DC: It would come out right before Halloween.

SE: It’s funny that you mentioned that because even back then one of the most famous Christmas movies of all-time, Miracle on 34th Street, had a May release.

DC: No!

SE: It did, May 2nd, 1947.

DC: That’s just weird.

SE: It is. It makes no sense to me. I don’t agree with Kristen in the sense that now they’ve improved it a little bit. The one with Emilia Clarke and Henry Golding coming out….

DC: Last Christmas.

SE: Last Christmas is coming out in December. They’re getting a little better, you know.

KL: It came out in November.

SE: Okay, well, but it’s not May. Like at least Frozen 2 came out in November and not May.

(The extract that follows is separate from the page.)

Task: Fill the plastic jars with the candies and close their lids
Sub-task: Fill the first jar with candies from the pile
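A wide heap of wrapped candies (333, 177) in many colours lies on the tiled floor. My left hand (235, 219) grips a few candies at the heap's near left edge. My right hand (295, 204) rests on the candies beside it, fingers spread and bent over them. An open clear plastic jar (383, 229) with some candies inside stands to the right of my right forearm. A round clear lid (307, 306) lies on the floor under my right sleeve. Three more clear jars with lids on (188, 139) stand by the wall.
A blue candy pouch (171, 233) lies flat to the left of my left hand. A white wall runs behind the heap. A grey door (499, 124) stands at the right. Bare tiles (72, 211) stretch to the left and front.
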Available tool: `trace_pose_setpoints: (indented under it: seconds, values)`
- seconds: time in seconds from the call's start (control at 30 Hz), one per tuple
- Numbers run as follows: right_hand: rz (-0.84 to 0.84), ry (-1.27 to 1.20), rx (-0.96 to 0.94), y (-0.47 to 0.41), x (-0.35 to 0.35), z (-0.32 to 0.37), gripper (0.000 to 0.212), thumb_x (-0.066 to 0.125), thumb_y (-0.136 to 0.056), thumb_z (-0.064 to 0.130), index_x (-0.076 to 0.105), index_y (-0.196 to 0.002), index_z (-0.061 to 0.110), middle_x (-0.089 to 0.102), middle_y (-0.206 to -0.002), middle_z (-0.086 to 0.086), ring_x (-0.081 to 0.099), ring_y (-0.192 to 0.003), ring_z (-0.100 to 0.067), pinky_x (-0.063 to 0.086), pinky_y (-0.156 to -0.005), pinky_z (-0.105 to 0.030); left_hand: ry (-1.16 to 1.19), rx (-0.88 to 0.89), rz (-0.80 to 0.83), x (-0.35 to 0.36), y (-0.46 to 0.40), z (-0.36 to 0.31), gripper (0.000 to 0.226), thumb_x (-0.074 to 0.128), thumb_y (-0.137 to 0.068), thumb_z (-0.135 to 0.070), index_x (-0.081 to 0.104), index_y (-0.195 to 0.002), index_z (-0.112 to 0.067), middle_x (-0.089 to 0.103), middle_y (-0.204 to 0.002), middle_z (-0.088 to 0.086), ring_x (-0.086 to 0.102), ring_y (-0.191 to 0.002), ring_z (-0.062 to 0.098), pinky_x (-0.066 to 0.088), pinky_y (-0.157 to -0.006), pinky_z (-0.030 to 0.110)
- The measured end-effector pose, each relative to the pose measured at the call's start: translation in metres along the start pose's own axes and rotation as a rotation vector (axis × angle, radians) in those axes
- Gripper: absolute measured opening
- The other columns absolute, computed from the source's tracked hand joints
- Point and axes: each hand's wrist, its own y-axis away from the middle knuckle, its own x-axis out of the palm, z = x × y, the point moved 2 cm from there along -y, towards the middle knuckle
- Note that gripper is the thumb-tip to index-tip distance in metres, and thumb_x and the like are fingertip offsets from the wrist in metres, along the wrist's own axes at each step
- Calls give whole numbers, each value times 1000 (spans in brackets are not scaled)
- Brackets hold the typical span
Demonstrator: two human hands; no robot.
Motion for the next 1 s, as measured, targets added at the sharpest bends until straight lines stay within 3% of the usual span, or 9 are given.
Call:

KL: Give it time. Give it time. But no, you’re totally right and it brings the point that I was going to bring, which was I watched the trailer for this movie, the original trailer from 1946. This was not a commercial success upon release. It went into wide release January 7th of ’47 and it was number 26 in box office revenues for 1947, that was out of more 400 features, it was one ahead of Miracle on 34th Street. It was supposed to be released in January but they moved it up to December to make it eligible for the Academy Awards which probably was a bad move because, as we’ll talk about in a second, it got trounced by a lot of stiff competition in 1946. But this was a huge box office loss for RKO, which was a powerful studio because it had Howard Hughes but it was not a big studio that was safe from a box office loss. It lost $525,000 at the box office, and Capra was very disillusioned when it came out and failed because he had put a lot of himself into it.

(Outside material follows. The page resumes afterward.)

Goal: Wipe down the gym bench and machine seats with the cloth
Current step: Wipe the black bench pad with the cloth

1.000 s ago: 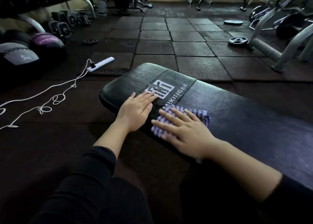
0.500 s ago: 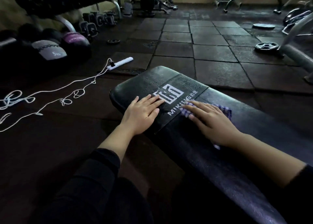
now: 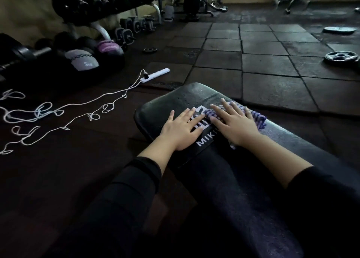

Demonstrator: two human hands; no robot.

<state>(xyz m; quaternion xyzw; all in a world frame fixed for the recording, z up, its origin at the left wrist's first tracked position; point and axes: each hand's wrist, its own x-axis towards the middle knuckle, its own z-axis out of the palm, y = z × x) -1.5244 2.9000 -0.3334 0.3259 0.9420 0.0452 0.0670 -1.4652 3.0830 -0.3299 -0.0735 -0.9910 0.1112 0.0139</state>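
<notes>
Over on the floor, a white power strip (image 3: 154, 75) trails its tangled cord, well apart from the action. Left hand (image 3: 180, 130) lies flat, fingers straight, bracing the gym bench (image 3: 167, 103) pad and holding nothing. Right hand (image 3: 234, 124) — fingers spread flat — presses the checked cloth (image 3: 257, 117) onto the logo end. Best here: keep the palm's weight even and sweep in overlapping strokes toward the far rounded edge — droplets show there.
</notes>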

The reviews were good, but they weren’t great. Bosley Crowther for the New York Times really didn’t like how it was very optimistic but bland. He thought that it was very theatrical for the attitudes that it was showing. And if you watch the trailer it is a totally weird hodgepodge of emotions. It plays up the actors more than anything. The scene where they fall in the swimming pool, it’s like, “you’ll want to dive in with these actors” and you’re just like, “Wait, what?” It’s a two-minute trailer and spends a minute telling you who’s in the movie, then it plays up the romance between Mary and George. And it doesn’t say it’s a Christmas movie and it doesn’t show the last 20 minutes, which is fine; you don’t need to show the last 20 minutes. But it does not sell itself as a Christmas movie. It sells itself as any other generic romantic drama. It doesn’t even tell you a time period. It is the most bad marketing campaign for a classic film.

SE: That brings up a really interesting point. I’m going to combine that information with what we were just discussing about Miracle on 34th Street being released in May. Did they really market Christmas movies back then like we do now? Was that even a genre to celebrate or advertise?

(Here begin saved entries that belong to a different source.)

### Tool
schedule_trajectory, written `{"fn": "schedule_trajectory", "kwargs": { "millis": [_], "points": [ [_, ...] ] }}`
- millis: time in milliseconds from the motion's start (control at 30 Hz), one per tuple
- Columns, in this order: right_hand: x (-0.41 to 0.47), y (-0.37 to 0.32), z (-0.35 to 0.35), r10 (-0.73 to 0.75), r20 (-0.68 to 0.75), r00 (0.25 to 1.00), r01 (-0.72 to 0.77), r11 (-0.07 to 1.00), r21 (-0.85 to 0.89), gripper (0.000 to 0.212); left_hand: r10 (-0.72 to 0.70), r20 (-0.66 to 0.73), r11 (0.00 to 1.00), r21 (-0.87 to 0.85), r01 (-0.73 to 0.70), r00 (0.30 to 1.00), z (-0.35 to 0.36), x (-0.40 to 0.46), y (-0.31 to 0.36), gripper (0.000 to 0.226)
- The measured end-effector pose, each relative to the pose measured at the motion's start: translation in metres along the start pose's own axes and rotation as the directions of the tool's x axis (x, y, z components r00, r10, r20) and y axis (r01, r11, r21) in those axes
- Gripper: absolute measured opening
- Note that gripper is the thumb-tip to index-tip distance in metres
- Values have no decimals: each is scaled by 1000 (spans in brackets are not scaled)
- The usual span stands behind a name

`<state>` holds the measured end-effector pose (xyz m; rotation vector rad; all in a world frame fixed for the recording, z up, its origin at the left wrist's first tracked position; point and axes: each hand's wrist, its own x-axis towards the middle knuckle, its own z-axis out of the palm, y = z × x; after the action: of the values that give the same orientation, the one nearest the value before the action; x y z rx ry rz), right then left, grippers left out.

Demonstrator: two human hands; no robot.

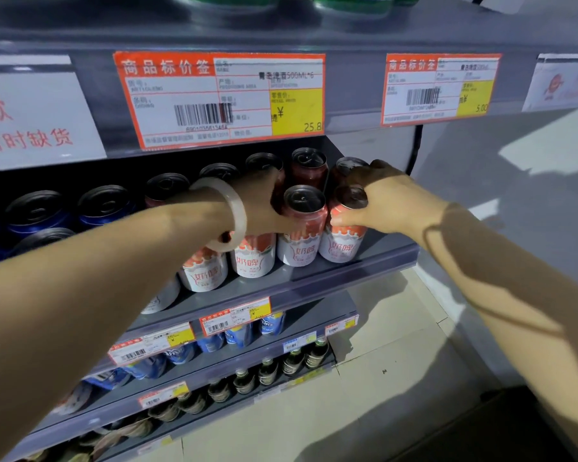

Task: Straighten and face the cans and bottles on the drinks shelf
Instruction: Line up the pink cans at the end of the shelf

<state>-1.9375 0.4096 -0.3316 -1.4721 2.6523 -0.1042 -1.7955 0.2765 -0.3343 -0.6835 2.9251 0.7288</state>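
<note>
Hands both on the red-and-white cans at the right end of the drinks shelf [347, 271]; right hand [386, 201] grasps the end can [344, 241] from above, fingers curled over its lid and rim, thumb pressed on the red band of its side; grip closed on the can, no gap visible between fingers and lid. Left hand [264, 208], pale bangle [227, 213] on the wrist, reaches in between the front row and the row behind; its fingers go out of sight behind the second can [302, 228], so cannot tell whether they grip anything; the hand's edge touches that can's left side. End can upright, long axis vertical, label with red characters facing the shelf's front edge; second can just beside it, touching, also upright, label forward. More red-and-white cans [252, 258] run left along the front edge, labels forward, partly covered by the left forearm. Blue cans [34, 211] sit further left; price tag [219, 98] hangs on the shelf edge above.
</note>
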Motion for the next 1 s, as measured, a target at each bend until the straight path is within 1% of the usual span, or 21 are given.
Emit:
{"fn": "schedule_trajectory", "kwargs": {
  "millis": [67,133,167,233,300,400,500,567,600,667,733,800,867,900,1000],
  "points": [
    [-2,-5,-2,-39,-88,995,42,999,25,62,-33,72,995,94,26,997,-13,-6,-6,77],
    [-3,-17,-3,-128,-163,978,140,988,66,55,-65,87,978,204,46,994,-19,-8,-14,84],
    [-2,-25,-3,-173,-155,973,185,980,70,54,-75,86,971,231,53,993,-19,-9,-17,82],
    [2,-38,2,-223,-93,970,230,970,77,55,-82,68,969,238,63,994,-17,-9,-18,74],
    [8,-44,8,-222,-29,975,223,971,82,52,-70,38,975,216,60,997,-15,-10,-16,65],
    [10,-45,5,-179,34,983,176,980,92,47,-33,-4,983,178,33,999,-11,-13,-13,43],
    [12,-47,1,-159,91,983,148,982,117,51,1,-24,990,141,2,1000,-7,-17,-15,45],
    [11,-49,-1,-161,104,981,149,983,111,60,11,-48,997,79,-7,999,-14,-21,-23,41],
    [10,-50,-1,-176,98,979,165,980,115,65,6,-65,997,72,-2,998,-20,-25,-28,40],
    [5,-58,-1,-221,61,973,209,964,163,72,-8,-76,994,105,16,997,-34,-34,-41,49],
    [3,-72,3,-243,80,967,222,952,210,70,-40,-47,989,137,47,998,-39,-41,-53,57],
    [5,-85,14,-256,127,958,231,955,187,65,-67,-33,982,177,72,997,-35,-48,-59,56],
    [9,-90,20,-283,100,954,265,951,159,54,-69,-56,984,162,77,996,-29,-51,-59,52],
    [10,-91,20,-288,82,954,274,949,155,52,-63,-67,985,156,73,996,-27,-51,-58,50],
    [10,-90,16,-282,86,956,263,947,185,57,-66,-73,981,176,78,995,-27,-52,-54,49]
  ]
}}
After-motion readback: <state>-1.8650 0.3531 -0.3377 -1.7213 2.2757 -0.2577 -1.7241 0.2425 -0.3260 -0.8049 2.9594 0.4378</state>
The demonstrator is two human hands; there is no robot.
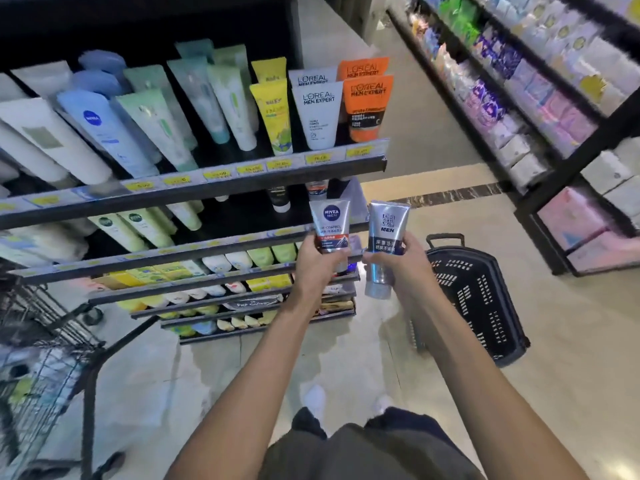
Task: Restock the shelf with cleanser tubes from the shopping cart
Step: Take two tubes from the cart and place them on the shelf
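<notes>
While both bare forearms are reaching forward and up from the bottom of the view, each hand is holding one cleanser tube in front of the shelf unit. The left hand [317, 263] is gripping a grey Nivea Men tube [330, 226] by its lower part, with the fingers curled around it and the thumb lying on the front, so the crimped end is pointing up and the label is facing the camera. The right hand [398, 259] is clasping a silver tube marked MEN [385, 237] around its middle; this tube is standing nearly upright with its cap [377, 289] pointing down below the hand. The two tubes are staying just beside each other, near the right end of the second shelf [194, 245], and I cannot tell if they are touching.

Above them, the top shelf [207, 183] is carrying rows of tubes, among them a white L'Oreal Men Expert tube [317, 114] and an orange one [367, 107] at the right end. A wire shopping cart [38, 358] is standing at the lower left. A black plastic basket [474, 299] is lying on the floor [571, 341] behind the right forearm.
</notes>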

KL: I’ve seen the trailer and I think you can listen to it in the episode we did on Christmas in Connecticut. That movie plays up that it’s a Christmas movie.

SE: Hmm.

KL: Up until, what is it, the last half hour of this film which takes place on Christmas it’s one of those age old question when we talk about like Meet Me in St. Louis has become a Christmas movie, even though the Christmas part takes place towards the end of the movie. The Sound of Music is a Christmas movie and it doesn’t even actually have anything to do with Christmas. There’s this weird thing with Christmas movies where we have these clear parameters of what defines them or not and, really, for over an hour and a half of this movie it doesn’t take place on Christmas. The question almost begs asking, what defines this as a Christmas movie? Is it purely the last half hour? And if so, is that what you would have based a marketing campaign on? I don’t know.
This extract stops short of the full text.